And as for this theme tune: Anvil Of Crom, Brad refuses to gallop into the local village without it:
“Treasures are not won by care and forethought but by swift slaying and reckless attack” – Michael Moorcock.
In 1979, while The Black Hole bewitched me with its laser battles, The Black Knight taught me how to wield a broadsword.
No conflict between sci-fi and fantasy. Not in my mind. Both genres played a substantial part in – how shall we say – my formative years…
During the mid-’80s, Fighting Fantasy became my obsession. Unable to find anyone willing to delve into role-playing games with me, Fighting Fantasy proved to be the perfect outlet for lone adventurers. Each book, written by Steve Jackson and Ian Livingstone, contained a total of 400 numbered sections. YOU had to pick up clues; solve riddles; outwit traps; fight orcs, trolls, et al; navigate mazes and dungeons, etc. by choosing which section to Turn To.
“All you need is a dice and a pencil.”
Even devised some of my own Figjting Fantasy adventures…

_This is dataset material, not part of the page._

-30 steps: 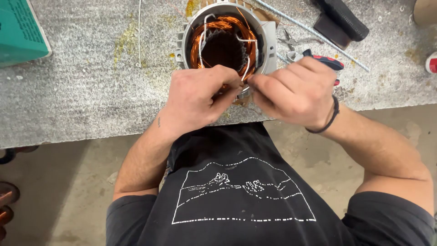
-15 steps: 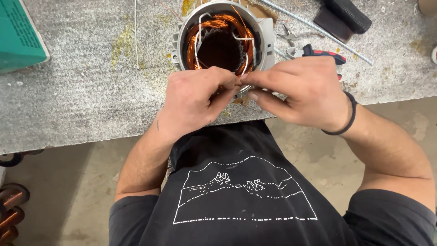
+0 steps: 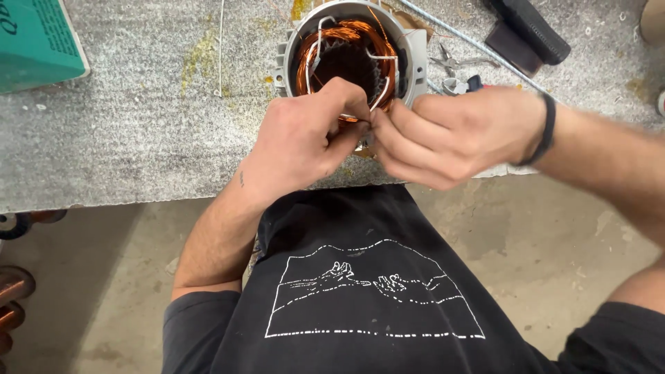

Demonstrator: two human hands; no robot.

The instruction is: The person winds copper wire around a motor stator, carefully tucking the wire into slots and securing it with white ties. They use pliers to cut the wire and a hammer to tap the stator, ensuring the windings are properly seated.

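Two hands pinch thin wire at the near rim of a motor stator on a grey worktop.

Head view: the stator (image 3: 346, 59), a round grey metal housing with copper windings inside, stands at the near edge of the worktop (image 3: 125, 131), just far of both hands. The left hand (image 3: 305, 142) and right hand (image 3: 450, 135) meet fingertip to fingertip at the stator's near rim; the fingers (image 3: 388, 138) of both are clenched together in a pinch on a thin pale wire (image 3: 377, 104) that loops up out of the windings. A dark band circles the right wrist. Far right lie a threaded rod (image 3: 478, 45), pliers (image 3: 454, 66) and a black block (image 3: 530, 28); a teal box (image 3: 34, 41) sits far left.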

Might write about them at some point, but there’s a LOT of stuff in that cabinet to sift through before they are uncovered…
Subotai: “We’re thieves! Ha! Like yourself. Come to climb the tower.
Valeria: “You don’t even have a rope! Ha! Two fools who laugh at death. Do you know what horrors lie beyond that wall?”
Valeria: “Then you go first…”
“I will allow you to live as long as you serve me. Betray me, and I will joyfully send you back to rot in hell” – Titus Cromwell.
At University, by far my most intriguing area of research concentrated on the art, numismatics and history of the Parthians and the Saka (the Indo-Persian name for the Scythian nomad warriors of the Eurasian steppes.) They not only directly inspired Tolkien’s Horselords of Rohan, but sparked a new and refreshing etymological and anthropological framework with which to reinvigorate my fiction.
Instantly fell in love with the mellifluous Old Persian language, and decided to rename my characters with some of these more evocative words. For instance, the name of Kulbahar (Old Persian, meaning: “like a rose in spring”) was bestowed upon the kingdom, while the ill-fated princess has come to be known as Ziba-Eszta (OP: “beautiful star”).
But just as renewed enthusiasm filtered into my writing, that spark almost vanished.
What could have cleft my fervour for fantasy in twain forever had to be this annoying repetition of the same old standard tropes: the indestructible (always white male) hero…
And those ever-so-noble elves…
“We have sat waiting like this many times before. Sometimes I tire… of the fighting and killing. At night, I can hear the call of my race. They wait for me. When I join them, we will be forgotten” – Crow.
During the ’80s, countless fantasy movies were rented – some were cheap and cheerful cheezy classics; a great deal more twerned out to be agonisingly atrocious…
Hawk The Slayer (1981) is let down by an embarrassingly miniscule budget, but it holds personal importance as it provided my very first taste of a sword and sorcery film at the cinema. In particular, the elf: Crow (see above) captivated my imagination and set me on a lifelong fascination with all-things-elvish.
Naturally, my fantasy novel just HAD TO HAVE its fair share of elfkind, but avoiding the overdone stereotypical connotations of this race proved quite a challenge. Notably, my most prominent Silver Forest archer: Delanian has evolved to become quite unlike any other elf you have ever seen…
Itching to tell you more about this nonchalant supporting player, but, you know: spoilers! 😉
And those other tropes? The mischievous Goblins; the grumpy Dwarfs; the malevolent Orcs…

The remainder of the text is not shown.